Set out exactly, line by line, the stretch of data below that begins at the line containing "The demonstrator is" and ends at the line containing "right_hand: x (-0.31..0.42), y", with both ends kept.

Working data START

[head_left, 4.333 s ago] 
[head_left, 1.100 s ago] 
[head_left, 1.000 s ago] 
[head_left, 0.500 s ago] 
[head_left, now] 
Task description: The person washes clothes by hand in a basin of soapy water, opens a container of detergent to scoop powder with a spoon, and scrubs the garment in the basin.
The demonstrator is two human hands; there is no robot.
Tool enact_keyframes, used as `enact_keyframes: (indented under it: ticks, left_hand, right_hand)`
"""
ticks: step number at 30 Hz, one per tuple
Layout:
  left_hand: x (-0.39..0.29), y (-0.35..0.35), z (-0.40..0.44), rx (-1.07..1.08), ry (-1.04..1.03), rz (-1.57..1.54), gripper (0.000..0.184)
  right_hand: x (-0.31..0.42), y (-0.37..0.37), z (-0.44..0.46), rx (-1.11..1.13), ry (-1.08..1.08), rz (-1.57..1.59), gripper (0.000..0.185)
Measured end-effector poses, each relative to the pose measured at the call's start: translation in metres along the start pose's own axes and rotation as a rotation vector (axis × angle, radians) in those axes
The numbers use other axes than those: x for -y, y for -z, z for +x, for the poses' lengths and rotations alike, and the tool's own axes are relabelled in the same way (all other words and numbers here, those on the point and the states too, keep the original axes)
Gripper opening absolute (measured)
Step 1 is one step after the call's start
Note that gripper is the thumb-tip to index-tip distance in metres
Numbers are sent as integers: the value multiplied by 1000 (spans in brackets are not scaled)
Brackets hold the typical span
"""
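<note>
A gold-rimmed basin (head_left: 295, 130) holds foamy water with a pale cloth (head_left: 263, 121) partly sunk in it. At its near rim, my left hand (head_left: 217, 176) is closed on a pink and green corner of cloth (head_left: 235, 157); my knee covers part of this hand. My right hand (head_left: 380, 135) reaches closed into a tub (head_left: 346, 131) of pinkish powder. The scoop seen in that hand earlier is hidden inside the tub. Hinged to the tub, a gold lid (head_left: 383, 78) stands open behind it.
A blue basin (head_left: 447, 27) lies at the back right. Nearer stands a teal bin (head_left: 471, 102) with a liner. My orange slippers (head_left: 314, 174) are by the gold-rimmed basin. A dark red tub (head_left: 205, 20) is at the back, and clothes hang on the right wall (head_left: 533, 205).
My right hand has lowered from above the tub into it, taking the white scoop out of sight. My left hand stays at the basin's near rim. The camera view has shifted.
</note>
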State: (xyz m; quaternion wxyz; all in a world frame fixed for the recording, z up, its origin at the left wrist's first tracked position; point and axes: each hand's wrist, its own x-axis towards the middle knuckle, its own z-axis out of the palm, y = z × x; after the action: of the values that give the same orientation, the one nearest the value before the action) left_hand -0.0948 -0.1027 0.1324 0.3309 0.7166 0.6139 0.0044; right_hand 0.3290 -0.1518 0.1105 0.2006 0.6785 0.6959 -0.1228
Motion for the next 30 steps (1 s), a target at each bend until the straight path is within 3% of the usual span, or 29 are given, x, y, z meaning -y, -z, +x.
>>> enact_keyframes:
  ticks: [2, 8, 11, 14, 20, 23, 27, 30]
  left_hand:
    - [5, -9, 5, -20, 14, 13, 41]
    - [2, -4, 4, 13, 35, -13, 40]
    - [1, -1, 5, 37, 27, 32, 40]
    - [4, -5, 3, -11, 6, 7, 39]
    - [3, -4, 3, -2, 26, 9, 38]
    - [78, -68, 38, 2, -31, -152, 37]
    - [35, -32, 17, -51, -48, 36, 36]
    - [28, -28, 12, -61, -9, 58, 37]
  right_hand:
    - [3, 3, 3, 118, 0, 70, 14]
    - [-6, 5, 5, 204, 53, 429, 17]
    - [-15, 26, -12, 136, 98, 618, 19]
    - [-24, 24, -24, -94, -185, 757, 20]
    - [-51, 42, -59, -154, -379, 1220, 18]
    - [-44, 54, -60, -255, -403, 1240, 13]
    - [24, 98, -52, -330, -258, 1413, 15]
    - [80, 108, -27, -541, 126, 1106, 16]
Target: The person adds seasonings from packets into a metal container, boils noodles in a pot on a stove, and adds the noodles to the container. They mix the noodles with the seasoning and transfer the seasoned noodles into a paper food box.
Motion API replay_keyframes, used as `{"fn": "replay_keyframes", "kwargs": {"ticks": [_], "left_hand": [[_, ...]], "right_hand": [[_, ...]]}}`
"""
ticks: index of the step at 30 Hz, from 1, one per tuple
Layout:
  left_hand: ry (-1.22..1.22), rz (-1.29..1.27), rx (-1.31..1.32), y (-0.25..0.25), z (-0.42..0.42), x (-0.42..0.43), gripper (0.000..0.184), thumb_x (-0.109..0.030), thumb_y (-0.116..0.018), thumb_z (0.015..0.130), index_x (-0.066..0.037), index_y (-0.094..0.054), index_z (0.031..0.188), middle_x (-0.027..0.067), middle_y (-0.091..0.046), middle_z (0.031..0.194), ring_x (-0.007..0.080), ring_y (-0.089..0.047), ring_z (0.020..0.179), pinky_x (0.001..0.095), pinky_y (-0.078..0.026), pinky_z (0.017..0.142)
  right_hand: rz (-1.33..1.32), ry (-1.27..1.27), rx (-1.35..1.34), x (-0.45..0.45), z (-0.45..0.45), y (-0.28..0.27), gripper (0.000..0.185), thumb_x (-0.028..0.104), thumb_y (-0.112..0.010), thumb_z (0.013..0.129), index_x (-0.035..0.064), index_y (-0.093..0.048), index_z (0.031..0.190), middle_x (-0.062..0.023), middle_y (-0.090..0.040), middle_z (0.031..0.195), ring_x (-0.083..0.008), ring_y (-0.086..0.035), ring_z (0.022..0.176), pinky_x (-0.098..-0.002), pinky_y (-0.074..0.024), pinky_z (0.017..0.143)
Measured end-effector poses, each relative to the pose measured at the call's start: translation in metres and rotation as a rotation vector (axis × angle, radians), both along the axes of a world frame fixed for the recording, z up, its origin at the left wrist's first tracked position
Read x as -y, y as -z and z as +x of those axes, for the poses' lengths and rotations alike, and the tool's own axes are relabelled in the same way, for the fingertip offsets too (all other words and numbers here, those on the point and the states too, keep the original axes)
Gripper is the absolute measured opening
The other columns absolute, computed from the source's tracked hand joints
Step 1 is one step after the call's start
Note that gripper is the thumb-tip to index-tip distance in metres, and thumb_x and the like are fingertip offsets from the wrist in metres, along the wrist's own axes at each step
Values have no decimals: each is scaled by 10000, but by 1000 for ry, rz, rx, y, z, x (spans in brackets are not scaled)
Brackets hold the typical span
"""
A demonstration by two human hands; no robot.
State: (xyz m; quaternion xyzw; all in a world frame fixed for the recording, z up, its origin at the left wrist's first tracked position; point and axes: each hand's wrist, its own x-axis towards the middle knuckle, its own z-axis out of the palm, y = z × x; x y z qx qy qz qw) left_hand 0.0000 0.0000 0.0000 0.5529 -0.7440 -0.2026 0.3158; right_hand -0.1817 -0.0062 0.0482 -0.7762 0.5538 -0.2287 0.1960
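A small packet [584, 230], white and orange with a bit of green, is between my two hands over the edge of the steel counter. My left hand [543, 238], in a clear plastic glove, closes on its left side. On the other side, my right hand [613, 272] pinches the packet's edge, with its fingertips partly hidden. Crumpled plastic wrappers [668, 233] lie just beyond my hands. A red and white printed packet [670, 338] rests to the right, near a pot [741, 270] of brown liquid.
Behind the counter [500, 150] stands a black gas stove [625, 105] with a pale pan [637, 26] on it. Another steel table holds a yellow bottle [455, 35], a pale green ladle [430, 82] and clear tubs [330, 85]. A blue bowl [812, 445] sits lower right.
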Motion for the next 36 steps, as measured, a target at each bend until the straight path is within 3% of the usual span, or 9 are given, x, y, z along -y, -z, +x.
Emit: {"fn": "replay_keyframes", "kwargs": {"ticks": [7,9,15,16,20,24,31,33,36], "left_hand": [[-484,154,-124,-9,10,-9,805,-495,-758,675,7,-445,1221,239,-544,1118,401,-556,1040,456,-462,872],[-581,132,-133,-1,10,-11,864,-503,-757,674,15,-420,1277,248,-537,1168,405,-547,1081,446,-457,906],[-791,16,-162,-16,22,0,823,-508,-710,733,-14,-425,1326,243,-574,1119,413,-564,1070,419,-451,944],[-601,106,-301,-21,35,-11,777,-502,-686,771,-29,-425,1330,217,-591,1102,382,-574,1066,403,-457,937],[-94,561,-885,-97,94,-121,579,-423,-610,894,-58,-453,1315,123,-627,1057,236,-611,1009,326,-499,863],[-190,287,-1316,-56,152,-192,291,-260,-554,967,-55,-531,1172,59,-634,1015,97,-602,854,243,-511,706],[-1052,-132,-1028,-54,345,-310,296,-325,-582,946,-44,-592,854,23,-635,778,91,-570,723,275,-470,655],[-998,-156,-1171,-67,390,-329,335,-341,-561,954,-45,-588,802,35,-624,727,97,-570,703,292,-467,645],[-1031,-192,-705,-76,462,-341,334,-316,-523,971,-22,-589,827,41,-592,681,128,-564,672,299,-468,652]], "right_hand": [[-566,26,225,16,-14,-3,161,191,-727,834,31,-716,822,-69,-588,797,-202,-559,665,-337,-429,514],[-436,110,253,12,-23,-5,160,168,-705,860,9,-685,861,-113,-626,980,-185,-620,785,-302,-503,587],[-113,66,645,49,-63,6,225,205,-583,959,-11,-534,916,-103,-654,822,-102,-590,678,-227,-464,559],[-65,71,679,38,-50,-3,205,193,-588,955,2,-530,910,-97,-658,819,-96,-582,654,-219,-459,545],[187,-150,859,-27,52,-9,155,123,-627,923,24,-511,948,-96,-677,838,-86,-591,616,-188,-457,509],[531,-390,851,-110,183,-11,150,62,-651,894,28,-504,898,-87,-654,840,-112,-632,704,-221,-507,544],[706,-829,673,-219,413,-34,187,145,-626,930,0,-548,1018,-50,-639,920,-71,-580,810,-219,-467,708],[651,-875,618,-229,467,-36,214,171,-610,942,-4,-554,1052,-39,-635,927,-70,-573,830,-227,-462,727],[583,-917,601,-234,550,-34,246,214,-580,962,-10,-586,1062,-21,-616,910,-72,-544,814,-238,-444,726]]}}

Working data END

▶ _Task solution_
The demonstrator is two human hands; there is no robot.
Tool enact_keyframes, used as `enact_keyframes: (indented under it: ticks, left_hand, right_hand)`
"""
ticks: step number at 30 Hz, one per tuple
Layout:
  left_hand: x (-0.39..0.29), y (-0.35..0.35), z (-0.40..0.44), rx (-1.07..1.08), ry (-1.04..1.03), rz (-1.57..1.54), gripper (0.000..0.184)
  right_hand: x (-0.31..0.42), y (-0.37..0.37), z (-0.44..0.46), rx (-1.11..1.13), ry (-1.08..1.08), rz (-1.57..1.59), gripper (0.000..0.185)

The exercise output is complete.